The father divides his property between the two sons, though for now we hear only about the younger one. An ungrateful son rejects his father and his family, hurting the family economically and embarrassing them publicly, but the father is neither angry nor punitive.

For his part the son acts as we so often act when we think we have found a way to live as we wish, unencumbered by relationships and the obligations of those relationships. He leaves and wastes what he has been given. But this young man does not understand that he is lost, at least not at first. He cannot see it when he asks his father for his share. He cannot see it when he lives extravagantly in a foreign and probably sophisticated place. He cannot even see it when he has run out of money. Verses 14 through 16 tell us what he goes through before he comes to realize what it means that he has cut himself off from his father and family:

And when he had spent all, there arose a mighty famine in that land; and he began to be in want. And he went and joined himself to a citizen of that country; and he sent him into his fields to feed swine. And he would fain have filled his belly with the husks [carob pods] that the swine did eat: and no man gave unto him.

Only when he has been reduced to abject poverty, to the humiliation of being a swineherd, and to painful hunger does he understand his loss.

Eloquently, verse 17 describes that moment of understanding as him coming to himself:

And when he came to himself, he said, How many hired servants of my father’s have bread enough and to spare, and I perish with hunger! (Luke 15:17)

Recognizing that he has lost his place in the family and now doesn’t even have what his father’s hired hands have, namely daily bread, the young man makes a plan, described in verses 18-20:

I will arise and go to my father, and will say unto him, Father, I have sinned against heaven, and before thee, and am no more worthy to be called thy son: make me as one of thy hired servants. And he arose, and came to his father. (Luke 15:18-20)

Rather than joining himself to a citizen of a far country, he will join himself to his father. So he goes.

In verse 20 we see how he was received:

[W]hen he was yet a great way off, his father saw him, and had compassion, and ran, and fell on his neck, and kissed him. (Luke 15:20)

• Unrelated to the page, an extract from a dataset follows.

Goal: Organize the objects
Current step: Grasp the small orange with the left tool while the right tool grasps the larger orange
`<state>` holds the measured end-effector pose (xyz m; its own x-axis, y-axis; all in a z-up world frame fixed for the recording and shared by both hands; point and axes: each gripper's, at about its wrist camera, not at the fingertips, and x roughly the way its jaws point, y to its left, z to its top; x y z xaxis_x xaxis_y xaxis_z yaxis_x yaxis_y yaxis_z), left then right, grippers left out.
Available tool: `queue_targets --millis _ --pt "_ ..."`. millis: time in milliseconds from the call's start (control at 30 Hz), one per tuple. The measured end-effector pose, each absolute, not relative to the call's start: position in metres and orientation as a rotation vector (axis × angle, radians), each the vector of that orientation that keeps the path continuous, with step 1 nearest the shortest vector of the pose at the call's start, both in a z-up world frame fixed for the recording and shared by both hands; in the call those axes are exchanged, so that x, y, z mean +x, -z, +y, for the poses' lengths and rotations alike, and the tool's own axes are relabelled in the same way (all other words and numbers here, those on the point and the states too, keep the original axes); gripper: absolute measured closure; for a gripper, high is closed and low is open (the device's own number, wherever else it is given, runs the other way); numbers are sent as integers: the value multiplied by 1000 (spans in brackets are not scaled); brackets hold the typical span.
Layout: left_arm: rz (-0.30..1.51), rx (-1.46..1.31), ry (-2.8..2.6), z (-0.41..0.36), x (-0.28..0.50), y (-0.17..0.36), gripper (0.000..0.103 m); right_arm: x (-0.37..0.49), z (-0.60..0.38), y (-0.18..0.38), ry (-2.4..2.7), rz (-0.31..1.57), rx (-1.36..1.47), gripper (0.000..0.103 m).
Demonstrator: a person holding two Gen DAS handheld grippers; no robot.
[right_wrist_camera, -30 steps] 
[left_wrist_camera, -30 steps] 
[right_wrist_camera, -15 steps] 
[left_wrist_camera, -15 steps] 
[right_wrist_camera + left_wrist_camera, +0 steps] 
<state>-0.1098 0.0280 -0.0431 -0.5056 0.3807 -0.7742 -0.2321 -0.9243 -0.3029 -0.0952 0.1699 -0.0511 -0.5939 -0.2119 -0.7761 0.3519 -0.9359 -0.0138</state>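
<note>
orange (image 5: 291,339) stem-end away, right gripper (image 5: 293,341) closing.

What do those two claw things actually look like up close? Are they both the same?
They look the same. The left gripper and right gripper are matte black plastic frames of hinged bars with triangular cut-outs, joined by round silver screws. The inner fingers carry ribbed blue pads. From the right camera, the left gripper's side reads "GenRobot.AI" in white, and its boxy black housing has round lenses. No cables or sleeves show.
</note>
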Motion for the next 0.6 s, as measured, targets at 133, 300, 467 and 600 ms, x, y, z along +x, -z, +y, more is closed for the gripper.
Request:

To my mind this is one of the great scenes in all literature. The father has been waiting. We don’t know how long. We also don’t know how he sees the son when he is still a long way off, but he does. And the moment he sees his son he has compassion. As some of us in academia say, the father always already had compassion. He runs to his son, embraces him, and kisses him. The father does not ask what has happened or what the son did with his money. With his return the past no longer matters. The only thing that matters is that the son has come back.

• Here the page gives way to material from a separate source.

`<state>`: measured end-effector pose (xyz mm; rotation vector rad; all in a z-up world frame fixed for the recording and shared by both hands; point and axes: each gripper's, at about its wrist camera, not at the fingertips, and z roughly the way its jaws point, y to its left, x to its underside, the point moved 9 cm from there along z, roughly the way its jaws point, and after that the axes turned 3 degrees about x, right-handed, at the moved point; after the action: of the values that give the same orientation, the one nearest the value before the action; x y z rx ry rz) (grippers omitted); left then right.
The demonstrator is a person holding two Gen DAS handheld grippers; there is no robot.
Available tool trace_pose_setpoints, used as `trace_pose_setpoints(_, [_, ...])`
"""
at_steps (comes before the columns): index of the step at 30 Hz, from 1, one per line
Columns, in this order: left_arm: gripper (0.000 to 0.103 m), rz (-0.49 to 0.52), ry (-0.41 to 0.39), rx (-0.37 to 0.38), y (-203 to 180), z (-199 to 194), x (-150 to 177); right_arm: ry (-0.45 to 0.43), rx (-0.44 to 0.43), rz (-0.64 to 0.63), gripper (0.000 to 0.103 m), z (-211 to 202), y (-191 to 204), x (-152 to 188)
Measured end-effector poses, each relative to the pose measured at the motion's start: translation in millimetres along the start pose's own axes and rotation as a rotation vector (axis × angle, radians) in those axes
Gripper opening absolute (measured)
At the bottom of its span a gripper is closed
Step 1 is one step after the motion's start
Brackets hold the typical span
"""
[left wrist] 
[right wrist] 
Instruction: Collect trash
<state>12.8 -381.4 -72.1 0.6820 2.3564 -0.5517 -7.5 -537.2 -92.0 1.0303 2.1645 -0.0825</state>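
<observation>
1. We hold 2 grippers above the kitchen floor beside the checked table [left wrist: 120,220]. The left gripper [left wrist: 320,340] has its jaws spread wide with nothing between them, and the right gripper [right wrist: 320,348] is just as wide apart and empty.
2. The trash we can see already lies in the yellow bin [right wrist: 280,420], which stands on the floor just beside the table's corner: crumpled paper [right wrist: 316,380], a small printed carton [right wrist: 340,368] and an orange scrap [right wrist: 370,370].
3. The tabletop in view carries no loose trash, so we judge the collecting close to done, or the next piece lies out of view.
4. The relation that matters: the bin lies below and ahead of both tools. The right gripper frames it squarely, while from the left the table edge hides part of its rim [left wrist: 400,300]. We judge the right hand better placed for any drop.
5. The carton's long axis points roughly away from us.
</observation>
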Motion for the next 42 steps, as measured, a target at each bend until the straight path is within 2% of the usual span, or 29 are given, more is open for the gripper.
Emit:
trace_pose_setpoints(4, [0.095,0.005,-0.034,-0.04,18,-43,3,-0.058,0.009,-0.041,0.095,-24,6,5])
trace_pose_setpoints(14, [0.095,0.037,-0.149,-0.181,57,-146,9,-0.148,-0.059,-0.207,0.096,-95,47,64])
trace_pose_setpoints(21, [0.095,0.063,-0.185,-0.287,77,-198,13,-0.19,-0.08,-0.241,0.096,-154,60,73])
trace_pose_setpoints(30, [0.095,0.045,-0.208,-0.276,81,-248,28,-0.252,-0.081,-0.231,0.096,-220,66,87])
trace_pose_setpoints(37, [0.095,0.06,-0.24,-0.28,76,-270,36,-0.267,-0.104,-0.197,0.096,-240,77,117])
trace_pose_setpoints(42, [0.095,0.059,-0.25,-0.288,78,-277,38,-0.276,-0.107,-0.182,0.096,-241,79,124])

The young man then begins to do exactly what he said he was going to do. He begins the speech that he had rehearsed in verses 18-19, saying:

Father, I have sinned against heaven, and in thy sight, and am no more worthy to be called thy son. (Luke 15:21)

He gets as far as confessing that he has given up the right to be called “son,” but before he can finish, his father interrupts by turning to the servants and ordering the feast of celebration described in verses 22-24:

[T]he father said to his servants, Bring forth the best robe, and put it on him; and put a ring on his hand, and shoes on his feet: And bring hither the fatted calf, and kill it; and let us eat, and be merry: for this my son was dead, and is alive again; he was lost, and is found. And they began to be merry.

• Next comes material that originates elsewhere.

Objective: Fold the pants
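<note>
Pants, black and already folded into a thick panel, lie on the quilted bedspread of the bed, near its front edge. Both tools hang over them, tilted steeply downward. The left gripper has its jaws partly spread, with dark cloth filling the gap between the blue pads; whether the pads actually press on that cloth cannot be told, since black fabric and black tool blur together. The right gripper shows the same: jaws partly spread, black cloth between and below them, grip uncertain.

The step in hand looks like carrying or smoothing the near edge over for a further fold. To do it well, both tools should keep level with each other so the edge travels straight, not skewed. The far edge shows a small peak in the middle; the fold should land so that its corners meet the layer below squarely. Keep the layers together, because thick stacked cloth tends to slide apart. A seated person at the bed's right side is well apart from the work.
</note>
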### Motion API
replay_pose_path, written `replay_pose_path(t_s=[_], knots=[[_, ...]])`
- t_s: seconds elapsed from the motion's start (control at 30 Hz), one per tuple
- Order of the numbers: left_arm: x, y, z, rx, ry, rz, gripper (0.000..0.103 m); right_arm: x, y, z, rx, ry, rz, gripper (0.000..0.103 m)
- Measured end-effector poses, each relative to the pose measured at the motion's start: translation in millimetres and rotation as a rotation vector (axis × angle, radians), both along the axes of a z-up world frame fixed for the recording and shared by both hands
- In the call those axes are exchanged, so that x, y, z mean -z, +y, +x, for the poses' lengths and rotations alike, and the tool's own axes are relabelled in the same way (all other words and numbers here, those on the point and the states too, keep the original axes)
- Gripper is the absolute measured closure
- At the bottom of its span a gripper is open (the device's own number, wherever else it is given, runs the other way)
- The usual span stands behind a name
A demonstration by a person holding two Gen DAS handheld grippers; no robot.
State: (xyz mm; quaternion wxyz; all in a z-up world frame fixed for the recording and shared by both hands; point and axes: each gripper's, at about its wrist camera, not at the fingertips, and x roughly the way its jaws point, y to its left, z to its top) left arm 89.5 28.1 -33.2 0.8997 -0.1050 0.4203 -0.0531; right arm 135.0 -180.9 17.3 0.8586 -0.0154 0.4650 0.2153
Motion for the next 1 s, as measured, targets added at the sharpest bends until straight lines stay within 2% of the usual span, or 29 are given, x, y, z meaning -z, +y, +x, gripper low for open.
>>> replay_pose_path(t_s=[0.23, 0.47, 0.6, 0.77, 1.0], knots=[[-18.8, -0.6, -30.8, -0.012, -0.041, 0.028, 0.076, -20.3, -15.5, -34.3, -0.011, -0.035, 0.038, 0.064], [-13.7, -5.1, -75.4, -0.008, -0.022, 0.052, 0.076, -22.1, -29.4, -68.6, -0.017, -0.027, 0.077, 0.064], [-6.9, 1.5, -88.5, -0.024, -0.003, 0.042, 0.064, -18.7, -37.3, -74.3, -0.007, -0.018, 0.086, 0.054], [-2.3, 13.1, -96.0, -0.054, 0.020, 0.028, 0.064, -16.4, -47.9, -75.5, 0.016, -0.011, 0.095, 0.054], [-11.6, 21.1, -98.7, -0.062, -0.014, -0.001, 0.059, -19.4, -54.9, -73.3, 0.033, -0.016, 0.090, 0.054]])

Giving the son signs of his sonship — a robe, a signet ring, and shoes—the father restores him to the family. In the end, he couldn’t even eat carob pods in the foreign country to which he had gone to live as he wished. With his return home, he feasts at his father’s table.

If the parable ended there it would still be an important part of our spiritual literature. It would be an enriched variation on the pattern of loss, recovery, and joy that we see in the first two parables of the chapter. What it means to fail, repent, and be received by our Heavenly Father with joy, remembering our need to welcome our brothers and sisters who also return—these are central to the gospel message. They are about the Atonement.

But the parable does not end there. It turns to the elder son. Jesus has given two parables that show how things ought to be, three if we include the first part of this one. He finishes this parable by aiming directly at the way his critics are. It is about anyone who has the temerity to think they are among the “ninety and nine just persons, which need no repentance” (Luke 15:7).

So the parable continues in verses 25-28:

Now his elder son was in the field: and as he came and drew nigh to the house, he heard music and dancing. And he called one of the servants, and asked what these things meant. And he said unto him, Thy brother is come; and thy father hath killed the fatted calf, because he hath received him safe and sound. And he was angry, and would not go in: therefore came his father out, and entreated him. (Luke 15:25-28)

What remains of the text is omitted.